A homenagem foi provocada pelas comemorações do Dia do Trabalhador em Limpeza (gari), ocorridas no dia 16, mas serviu principalmente para que dirigentes do Sindilimp/Ba e os próprios trabalhadores reclamassem da discriminação porque passam em termos profissionais, com assédio moral e, acima de tudo, do caos que enfrentam com o atraso salarial pelas empresas terceirizadas.
Bira Corôa considera preocupante o desrespeito a esses profissionais, mas fez questão de destacar que estará ao lado deles não somente na via do entendimento, mas também no caminho do enfrentamento, já que os trabalhadores decidiram acampar na Governadoria no dia 26, por tempo indeterminado, promovendo inclusive um apitaço.
O deputado petista garantiu que, ontem à tarde, já iniciaria os entendimentos com a liderança do governo na Assembleia e também com todas as secretarias envolvidas na questão das terceirizadas em limpeza com o governo do estado.
"Apesar de tudo isso, temos que comemorar esta data, pois a categoria conseguiu um dia de referência. Ouvimos atentamente todas as reivindicações dos trabalhadores, através dos dirigentes Luiz Carlos Suíca e Ana Angélica e de outros trabalhadores e vamos à luta. Queremos o diálogo e abriremos uma mesa de negociações para chegarmos a uma solução", afirmou Bira Corôa.
Os trabalhadores alegam que todos os caminhos tentados para uma mesa de negociações não obtiveram sucesso, mas confiam que o deputado Bira Corôa, por ter marcado sua trajetória política como sindicalista, poderá intermediar com as autoridades uma solução para esta categoria, pois os trabalhadores estão passando por muitas humilhações, inclusive para alimentar os familiares. "Estamos pedindo socorro", ressalta o sindicalista Suíca.

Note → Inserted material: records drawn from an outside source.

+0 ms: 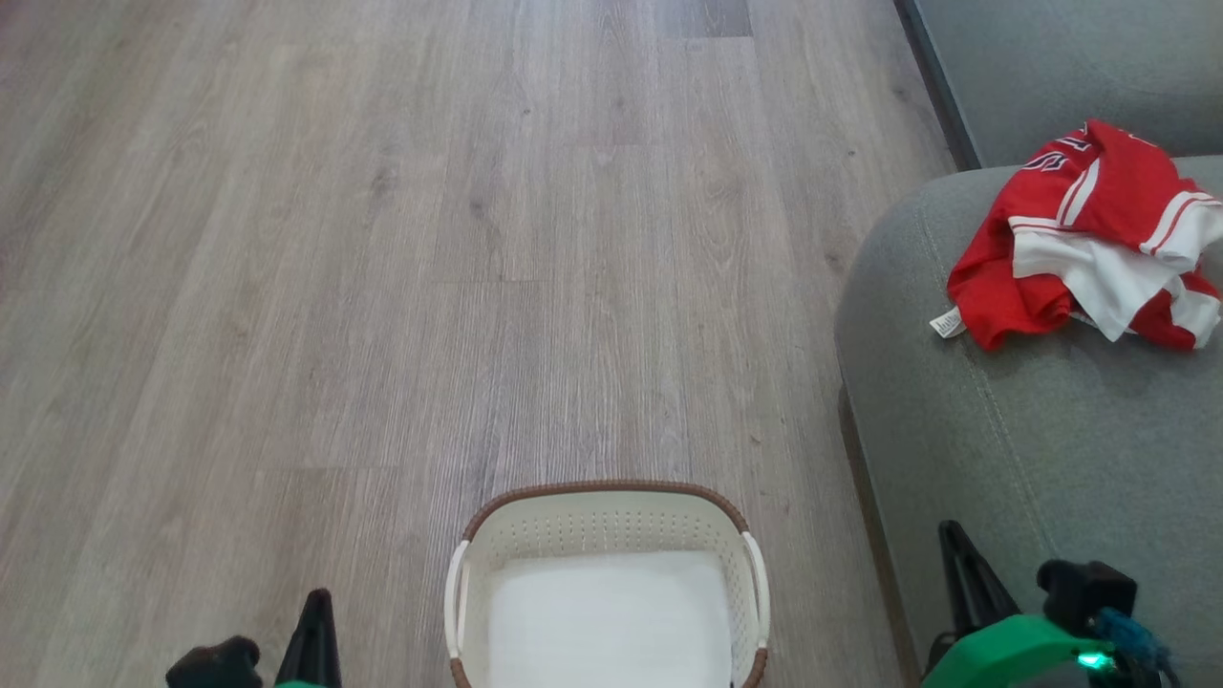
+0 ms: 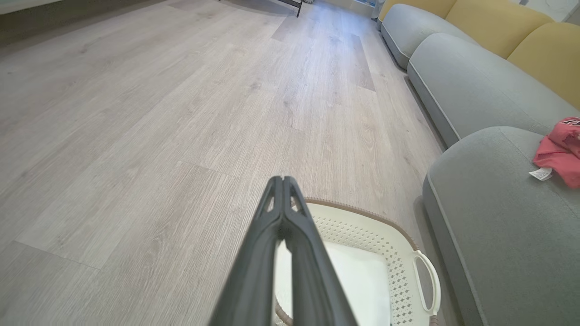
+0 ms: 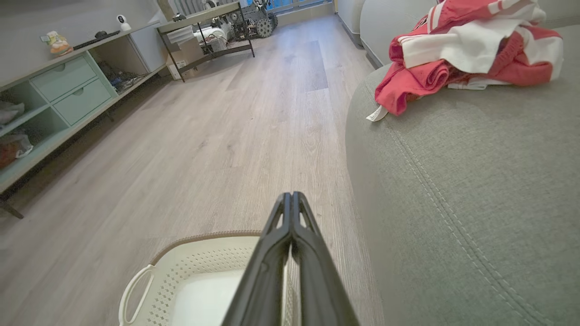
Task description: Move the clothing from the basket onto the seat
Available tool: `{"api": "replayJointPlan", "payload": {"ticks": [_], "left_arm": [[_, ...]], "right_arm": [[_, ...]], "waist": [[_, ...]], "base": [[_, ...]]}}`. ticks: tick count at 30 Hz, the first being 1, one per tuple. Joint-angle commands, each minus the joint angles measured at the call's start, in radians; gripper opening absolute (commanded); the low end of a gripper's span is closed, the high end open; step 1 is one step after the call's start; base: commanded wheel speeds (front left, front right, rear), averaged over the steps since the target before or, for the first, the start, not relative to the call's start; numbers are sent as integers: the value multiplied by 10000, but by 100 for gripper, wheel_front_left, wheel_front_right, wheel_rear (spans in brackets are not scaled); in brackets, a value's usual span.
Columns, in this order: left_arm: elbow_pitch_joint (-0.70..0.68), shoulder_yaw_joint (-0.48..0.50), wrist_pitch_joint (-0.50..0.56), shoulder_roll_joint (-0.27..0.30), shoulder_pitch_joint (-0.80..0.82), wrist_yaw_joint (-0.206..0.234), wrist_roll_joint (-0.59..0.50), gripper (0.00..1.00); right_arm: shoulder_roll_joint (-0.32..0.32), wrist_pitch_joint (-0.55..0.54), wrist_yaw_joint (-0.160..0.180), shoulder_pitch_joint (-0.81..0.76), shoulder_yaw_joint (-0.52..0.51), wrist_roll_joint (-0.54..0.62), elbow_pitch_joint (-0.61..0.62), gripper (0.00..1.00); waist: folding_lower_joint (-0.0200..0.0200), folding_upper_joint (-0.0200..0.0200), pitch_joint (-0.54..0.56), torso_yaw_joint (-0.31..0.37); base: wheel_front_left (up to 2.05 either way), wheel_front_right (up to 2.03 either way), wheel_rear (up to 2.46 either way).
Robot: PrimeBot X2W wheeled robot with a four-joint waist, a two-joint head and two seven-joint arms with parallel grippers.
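Left fingers (image 2: pixel 263 253) sit closest in the left wrist view, rising from bottom centre: closed, tips pressed together. Right fingers (image 3: pixel 272 262) look the same in the right wrist view, shut tip to tip. Neither pair grips anything.

Head view: left fingers at lower left above the floor (image 1: pixel 478 239), right fingers at lower right above the near end of the seat (image 1: pixel 1032 430). Both are well apart from the garments.

Basket (image 1: pixel 602 526) stands upright on the floor at bottom centre, between the two arms and just beside the seat's front edge. Brown rim, perforated white wall, one white handle on each side. Its white bottom is in plain view.

Clothing (image 1: pixel 1080 239) is on the seat, not in the basket: one crumpled red-and-white heap at the upper right of the head view, near the cushion's rounded edge, well apart from the basket. White panels and stripe trim face up. A small white tag (image 1: pixel 948 323) pokes out on the basket side and lies flat on the cushion. White lettering (image 1: pixel 1051 158) shows at the far end of the heap, too folded to read.

Left wrist view: more grey cushions (image 2: pixel 471 86) run on past the seat, with yellow back cushions (image 2: pixel 489 22) behind them. Right wrist view: pale green shelf unit (image 3: pixel 68 86) with drawers along the far side of the floor.
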State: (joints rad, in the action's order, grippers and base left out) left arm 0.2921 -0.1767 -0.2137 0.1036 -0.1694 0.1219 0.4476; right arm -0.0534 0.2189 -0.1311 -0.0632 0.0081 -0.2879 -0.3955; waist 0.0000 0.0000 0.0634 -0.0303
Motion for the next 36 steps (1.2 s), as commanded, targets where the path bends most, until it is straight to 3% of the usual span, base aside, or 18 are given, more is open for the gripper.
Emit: {"api": "replayJointPlan", "payload": {"ticks": [1,36], "left_arm": [[-344,258,83,27,483,-117,310,0],[-385,1093,1089,-150,1205,-877,3878,0]], "right_arm": [[4,-106,0,538,-58,-367,380,0],[13,-1119,1,906,-423,-4423,740,0]], "waist": [[0,0,-11,5],[0,0,-218,99]], "base": [[0,0,0],[0,0,0]]}}
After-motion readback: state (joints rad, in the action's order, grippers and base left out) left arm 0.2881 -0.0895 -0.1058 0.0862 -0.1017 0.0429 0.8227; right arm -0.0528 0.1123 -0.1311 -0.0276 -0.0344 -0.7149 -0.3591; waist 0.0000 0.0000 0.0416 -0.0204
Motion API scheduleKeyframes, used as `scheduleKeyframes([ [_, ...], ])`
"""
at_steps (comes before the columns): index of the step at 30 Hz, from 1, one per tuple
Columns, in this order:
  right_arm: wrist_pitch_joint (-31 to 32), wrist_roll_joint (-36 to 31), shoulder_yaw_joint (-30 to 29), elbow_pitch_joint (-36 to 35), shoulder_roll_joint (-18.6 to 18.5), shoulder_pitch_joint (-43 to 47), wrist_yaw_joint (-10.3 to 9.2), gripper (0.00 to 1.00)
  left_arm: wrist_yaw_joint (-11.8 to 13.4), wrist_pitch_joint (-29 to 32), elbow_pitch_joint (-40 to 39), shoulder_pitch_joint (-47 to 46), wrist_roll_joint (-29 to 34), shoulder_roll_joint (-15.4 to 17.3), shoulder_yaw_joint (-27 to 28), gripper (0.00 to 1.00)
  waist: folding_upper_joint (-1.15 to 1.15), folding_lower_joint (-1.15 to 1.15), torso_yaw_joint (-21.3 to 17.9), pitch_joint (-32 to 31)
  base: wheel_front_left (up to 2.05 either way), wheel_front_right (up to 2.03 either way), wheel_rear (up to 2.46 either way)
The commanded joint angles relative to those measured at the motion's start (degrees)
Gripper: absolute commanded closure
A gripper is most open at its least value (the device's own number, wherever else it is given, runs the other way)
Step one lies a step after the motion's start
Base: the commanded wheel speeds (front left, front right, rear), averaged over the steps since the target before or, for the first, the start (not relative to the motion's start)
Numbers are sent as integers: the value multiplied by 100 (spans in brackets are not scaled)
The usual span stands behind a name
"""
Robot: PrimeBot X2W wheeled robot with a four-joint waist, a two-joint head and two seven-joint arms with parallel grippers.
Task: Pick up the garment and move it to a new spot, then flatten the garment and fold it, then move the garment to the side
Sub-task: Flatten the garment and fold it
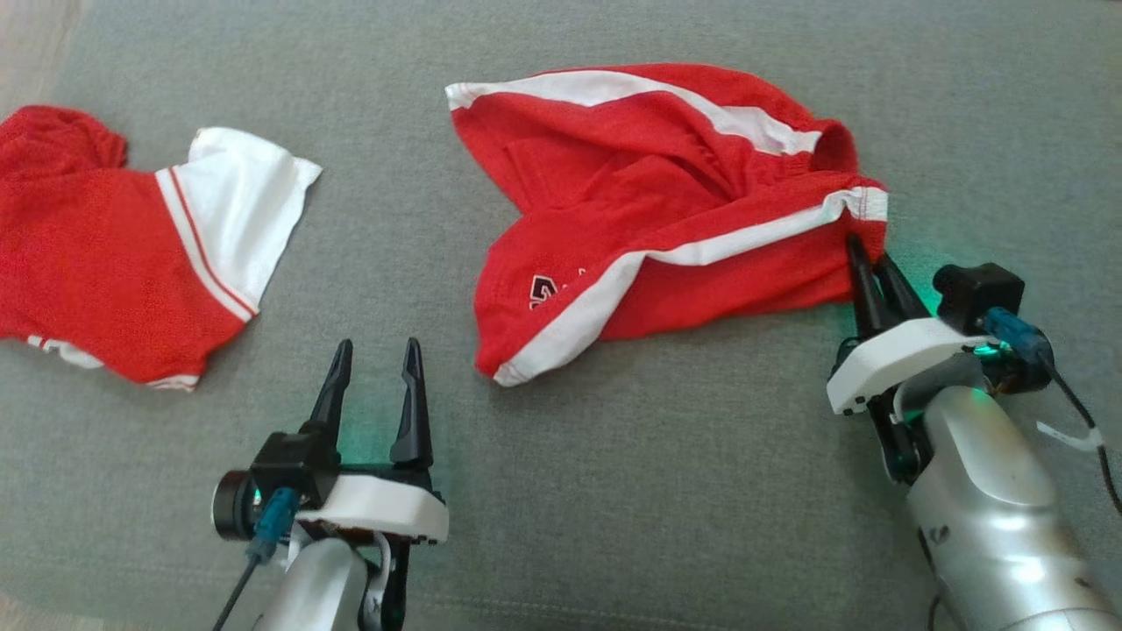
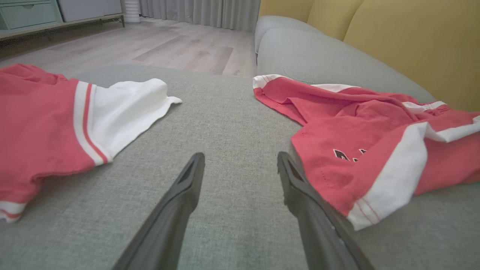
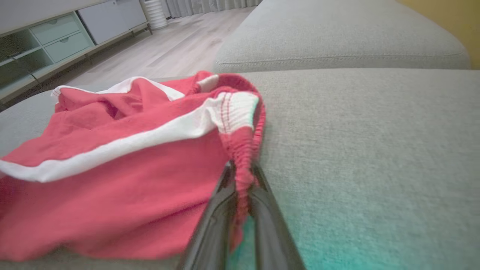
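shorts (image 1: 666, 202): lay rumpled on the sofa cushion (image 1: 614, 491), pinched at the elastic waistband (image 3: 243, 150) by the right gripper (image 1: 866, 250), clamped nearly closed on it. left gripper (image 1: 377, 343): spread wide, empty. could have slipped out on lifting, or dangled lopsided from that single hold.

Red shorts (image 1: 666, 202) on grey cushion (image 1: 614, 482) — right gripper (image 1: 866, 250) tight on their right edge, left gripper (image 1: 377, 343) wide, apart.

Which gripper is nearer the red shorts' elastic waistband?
Right. The right gripper is shut on the waistband of the red shorts; the left gripper hovers open over the sofa cushion, beside their leg hem.
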Motion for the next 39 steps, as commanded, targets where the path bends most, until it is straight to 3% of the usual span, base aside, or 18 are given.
scheduleKeyframes([
  [1, 4, 29, 123, -126, 69, -5, 21, 100, 12, -29, -175, -161, -19, 32, 183, 0, 0, 0, -48, -34, 0, 0, 0],
  [18, 4, 452, -149, -790, 46, 1347, 21, 100, -64, -29, 16, 243, 11, 31, 425, 0, 0, 0, -787, -702, 0, 0, 0],
  [19, 4, 458, -224, -987, 51, 1463, 21, 55, -67, -29, 22, 304, 17, 31, 466, 0, 0, 0, -851, -769, 0, 0, 0],
  [20, 4, 455, -232, -1131, 58, 1517, 21, 0, -75, -29, 22, 336, 19, 31, 486, 0, 0, 0, -877, -796, 0, 0, 0],
  [27, 4, 244, -377, -2249, 142, 1890, 21, 0, -144, -29, -23, 566, 39, 31, 560, 0, 0, 0, -1021, -922, 0, 0, 0],
  [31, 4, 151, -405, -2553, 223, 2059, 21, 0, -239, -29, -22, 640, -39, 31, 493, 0, 0, 0, -1078, -943, 0, 0, 0],
  [39, 4, 156, -236, -2578, 295, 2166, 21, 0, -818, -29, 433, 594, -671, 31, -295, 0, 0, 0, -1243, -885, 0, 0, 0],
])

"Infelizmente temos uma situação muito mais crítica do que comemorativa. O assunto requer urgência, pois afeta a sobrevivência de uma categoria importantíssima na vida da sociedade. Estou à disposição desse processo de luta para mais uma conquista. Não dá para assistir e ficar sem encontrar alternativas urgentes", concluiu Bira Corôa.